Shares in fashion retailer Next (NXT) shrugged off the new UK lockdown restrictions to rise 8% to £74.62 on the delivery of much better than expected sales during a Covid-impacted Christmas.
Full price brand sales were down 1.1% year-on-year over the nine weeks to 26 December, comfortably ahead of Next’s previous central guidance for an 8% decline, though an additional property provision meant the retailer nudged down its year-to-January 2021 pre-tax profit forecast.
ONLINE CONTINUES TO SHINE
During the fourth quarter to Boxing Day, the best-in-class digital retailer’s online sales grew 38% year-on-year as retail sales slumped 43% during a period of store closure disruption.
Strong online sales of everything from home products, childrenswear, loungewear and sportswear almost compensated for the lost brick and mortar sales caused by Covid restrictions, while returns rates continued to be much lower than last year.
Boosted by better sales in November and December and factoring in losses from store closures in January, Next’s pre-tax profit forecast for the year to January 2021 is £370 million.
This marked a fourth upgrade in five months, but two exceptional items, most notably an additional property provision of £40 million, mean the total full year profit forecast is actually £342 million.
This is below the £365 million midpoint of the £290 million to £400 guidance range given in October, before the English lockdown in November.

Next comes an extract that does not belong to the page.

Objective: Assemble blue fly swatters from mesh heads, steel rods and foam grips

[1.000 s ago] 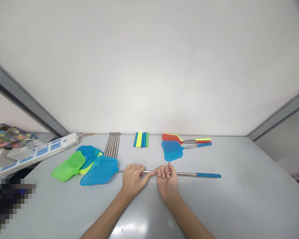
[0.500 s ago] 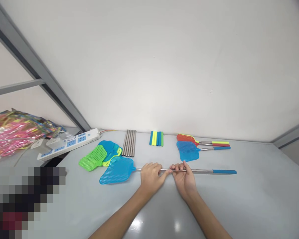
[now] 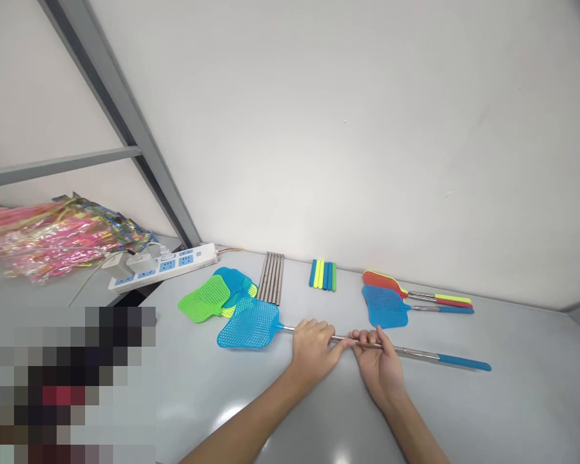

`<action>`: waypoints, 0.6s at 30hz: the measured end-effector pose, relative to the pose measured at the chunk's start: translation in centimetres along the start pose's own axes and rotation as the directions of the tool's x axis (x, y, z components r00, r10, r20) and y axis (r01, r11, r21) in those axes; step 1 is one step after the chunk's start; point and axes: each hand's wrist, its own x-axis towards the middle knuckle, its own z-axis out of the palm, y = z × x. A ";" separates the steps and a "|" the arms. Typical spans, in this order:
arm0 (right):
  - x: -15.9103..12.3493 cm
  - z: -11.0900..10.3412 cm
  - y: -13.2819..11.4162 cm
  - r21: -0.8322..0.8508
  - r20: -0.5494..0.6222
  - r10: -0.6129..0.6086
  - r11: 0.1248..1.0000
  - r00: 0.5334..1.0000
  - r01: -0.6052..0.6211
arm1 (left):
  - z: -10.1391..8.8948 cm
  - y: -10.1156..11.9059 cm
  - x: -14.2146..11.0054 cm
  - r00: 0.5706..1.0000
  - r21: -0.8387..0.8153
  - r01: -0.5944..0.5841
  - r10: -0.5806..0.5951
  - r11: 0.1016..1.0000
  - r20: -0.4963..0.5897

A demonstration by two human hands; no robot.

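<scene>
A blue fly swatter (image 3: 249,324) with an extended metal rod and a blue handle grip lies crosswise in both hands. My left hand (image 3: 315,348) is closed round the rod close to the swatter's head, palm down. Just to its right, my right hand (image 3: 377,364) grips the middle of the rod with the palm turned up. The two hands nearly touch at the left thumb. Behind the held head are loose swatter heads, a green one (image 3: 205,299) and a blue one (image 3: 228,281), with yellow showing beneath.
Metal rods (image 3: 271,278) lie in a row near the wall, beside several coloured handle sleeves (image 3: 323,276). At the back right are a blue swatter (image 3: 385,307) and a red one (image 3: 381,281) with yellow behind. A power strip (image 3: 205,256) and plastic-wrapped goods (image 3: 53,235) sit left; a pixelated patch covers the lower left.
The view has swung left, so everything appears further right and the wrapped goods show more. Both hands keep their hold on the swatter's rod, which now slants slightly down to the right.
</scene>
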 end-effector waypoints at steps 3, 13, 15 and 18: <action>-0.2 0.4 -0.1 -0.117 0.000 0.014 0.993 1.000 -0.014 | -0.4 -0.2 0.1 1.000 0.001 -0.011 0.011 1.000 -0.013; -1.2 0.2 -0.5 -0.373 0.070 0.256 0.903 0.964 -0.213 | -1.9 0.1 0.1 1.000 -0.015 0.007 -0.007 1.000 0.001; -1.2 0.2 -0.5 -0.354 0.099 0.249 0.914 0.963 -0.200 | -2.0 0.3 0.0 1.000 -0.018 0.021 -0.020 1.000 0.015; -1.3 0.1 -0.4 -0.340 0.126 0.241 0.922 0.962 -0.187 | -2.1 0.7 -0.1 0.999 -0.012 0.041 -0.041 0.999 0.026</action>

Besides shop closures, the Simon Wolfson-steered clothing-to-homewares colossus also warned the pandemic has ‘adversely affected the flow of container traffic from the Far East. At present many of our deliveries are running two to three weeks late and we expect this level of disruption to continue into the new year.’

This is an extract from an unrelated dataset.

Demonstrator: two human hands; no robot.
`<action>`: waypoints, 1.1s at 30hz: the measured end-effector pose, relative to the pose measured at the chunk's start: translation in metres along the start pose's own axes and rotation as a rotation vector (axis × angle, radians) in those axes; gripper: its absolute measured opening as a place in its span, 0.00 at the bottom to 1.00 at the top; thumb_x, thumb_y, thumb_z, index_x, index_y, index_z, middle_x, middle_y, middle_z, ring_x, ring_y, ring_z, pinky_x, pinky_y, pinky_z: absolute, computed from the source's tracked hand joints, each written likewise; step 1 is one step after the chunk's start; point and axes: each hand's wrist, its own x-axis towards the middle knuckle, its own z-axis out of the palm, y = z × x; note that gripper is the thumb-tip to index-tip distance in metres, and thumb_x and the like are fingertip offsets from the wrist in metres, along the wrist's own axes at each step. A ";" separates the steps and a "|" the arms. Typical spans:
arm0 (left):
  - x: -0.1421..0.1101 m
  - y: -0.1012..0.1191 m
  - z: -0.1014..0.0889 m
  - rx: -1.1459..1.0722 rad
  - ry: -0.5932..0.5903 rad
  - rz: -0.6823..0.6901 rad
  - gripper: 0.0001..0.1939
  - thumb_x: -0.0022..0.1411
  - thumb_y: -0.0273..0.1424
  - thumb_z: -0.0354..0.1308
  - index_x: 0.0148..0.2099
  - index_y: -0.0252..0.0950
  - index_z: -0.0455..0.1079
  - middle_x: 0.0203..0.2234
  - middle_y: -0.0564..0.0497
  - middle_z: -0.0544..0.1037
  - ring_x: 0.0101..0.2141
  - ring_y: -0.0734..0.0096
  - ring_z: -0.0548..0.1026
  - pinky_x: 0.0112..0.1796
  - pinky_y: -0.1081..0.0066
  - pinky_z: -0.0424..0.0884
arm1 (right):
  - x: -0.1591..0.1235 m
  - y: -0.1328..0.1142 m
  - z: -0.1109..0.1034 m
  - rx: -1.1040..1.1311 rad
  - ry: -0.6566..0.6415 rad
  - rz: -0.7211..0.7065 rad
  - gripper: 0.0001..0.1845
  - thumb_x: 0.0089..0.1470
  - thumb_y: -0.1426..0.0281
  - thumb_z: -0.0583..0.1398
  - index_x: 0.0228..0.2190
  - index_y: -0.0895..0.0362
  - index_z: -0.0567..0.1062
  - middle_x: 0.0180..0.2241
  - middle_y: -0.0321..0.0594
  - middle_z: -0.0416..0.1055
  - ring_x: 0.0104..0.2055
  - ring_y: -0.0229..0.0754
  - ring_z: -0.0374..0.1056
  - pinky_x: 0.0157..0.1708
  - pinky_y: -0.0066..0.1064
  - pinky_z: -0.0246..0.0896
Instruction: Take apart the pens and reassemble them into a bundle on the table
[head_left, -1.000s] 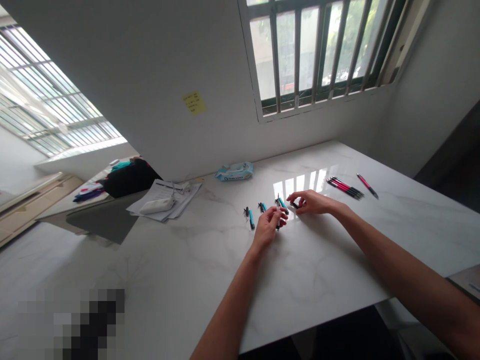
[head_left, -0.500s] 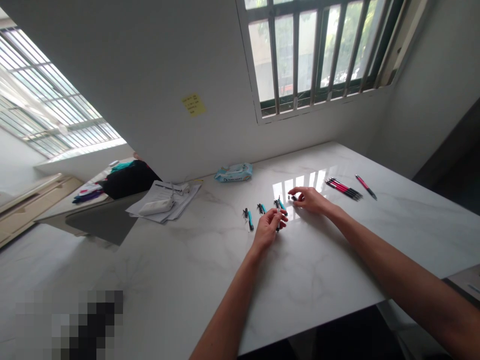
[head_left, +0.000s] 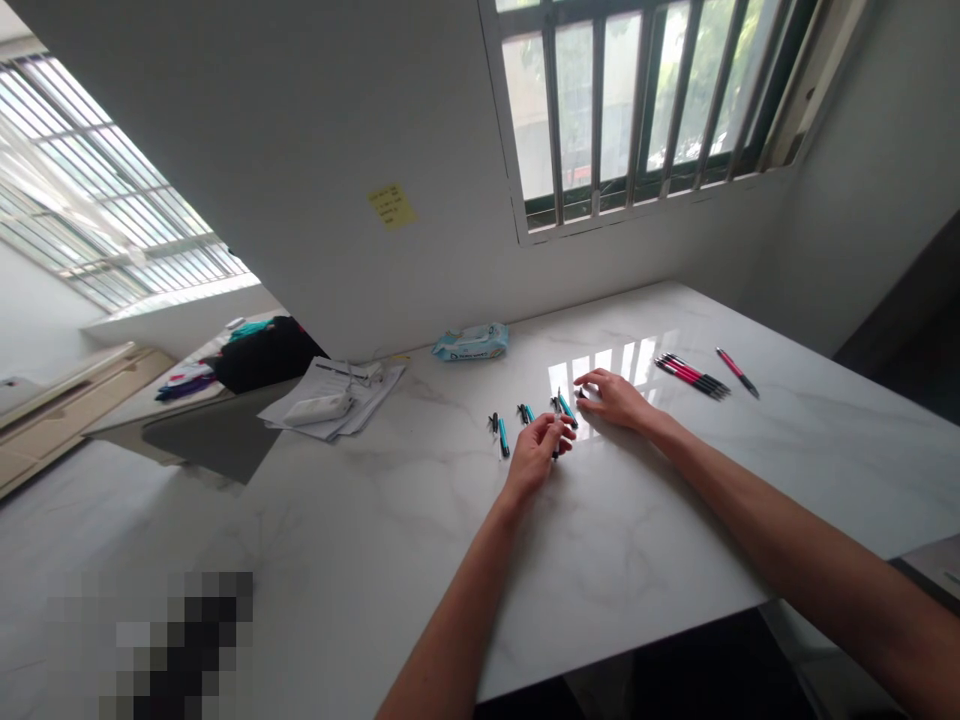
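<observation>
My left hand (head_left: 534, 450) is closed around a slim pen part (head_left: 557, 405), its thin tip pointing up and a dark end showing below the fingers. My right hand (head_left: 611, 400) rests on the table to the right, thumb and fingers closed on a small black pen piece (head_left: 583, 393). Teal pen barrels with black parts lie in small groups: one teal barrel (head_left: 503, 438) at the left, another teal barrel (head_left: 529, 413) in the middle and a third teal barrel (head_left: 566, 405) just beyond my left hand.
Several red and black pens (head_left: 691, 376) lie bunched right of my right hand, with a single red pen (head_left: 737, 373) farther right. A blue wipes pack (head_left: 471, 343) sits by the wall. Papers (head_left: 367, 405) with a white object (head_left: 319, 407) lie at the left.
My right hand has closed on the small black piece and shifted slightly. My left hand keeps its hold on the pen part. The view has moved a little.
</observation>
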 end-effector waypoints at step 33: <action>-0.001 -0.004 0.005 0.026 -0.034 -0.016 0.21 0.63 0.48 0.63 0.44 0.34 0.76 0.32 0.49 0.77 0.31 0.71 0.73 0.40 0.69 0.70 | -0.004 -0.011 -0.006 -0.120 -0.019 0.092 0.19 0.59 0.64 0.63 0.52 0.51 0.79 0.49 0.46 0.74 0.43 0.46 0.73 0.40 0.31 0.62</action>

SURPRISINGLY UPBEAT OUTLOOK
Investors also welcomed a rather upbeat central guidance for the year ending January 2022, in which the resilient retailer assumes its retail stores will remain closed during February and March.
Under this scenario, Next expects a pre-tax profit rebound to £670 million, based on full price sales being flat against two years ago (2019/20).
In the pre-pandemic year to January 2020, Next delivered pre-tax profit of £729 million, so the central guidance of £670 million implies it will return to making some 90% of that year’s profits.
THE SHORE CAPITAL VIEW
Shore Capital says Next’s trading statement ‘sets the tone for the retailers this January. Whilst retail stores are closed, the online segments continue to trade strongly. Next is a retail survivor and has net debt under control and plenty of liquidity headroom.
‘Whilst the retail estate remains closed under lockdown 3.0 restrictions, it is skewed towards retail parks (60% of retail sales are derived from retail parks), which have fared better than high streets and shopping centres, which have both struggled with footfall during 2020.’
The broker cautioned that the risk ‘could be on the downside with the first quarter of full year 2022 seeing closed retail stores with the further restrictions emanating from lockdown 3.0. That said, Next is one of the best managed retail companies we follow and will navigate its way through the continued fog, evidenced by its confident outlook, despite the new lockdown restrictions across the UK.’
Russ Mould, AJ Bell Investment Director, said shareholders will also be pleased to see Next reaffirm its forecast for debt reduction, which ‘may give Next scope for strategic moves to capitalise upon the weakness of others and enhance its competitive position. The company has already agreed to take a controlling stake in Victoria’s Secret’s UK business, and it is thought to be running the rule over certain assets from Sir Philip Green’s fallen Arcadia group, notably Topshop and Topman.
‘The company’s financial strength will also raise hopes for a return to the dividend list, following the scrapping of fiscal 2020’s final and fiscal 2021’s interim payments.’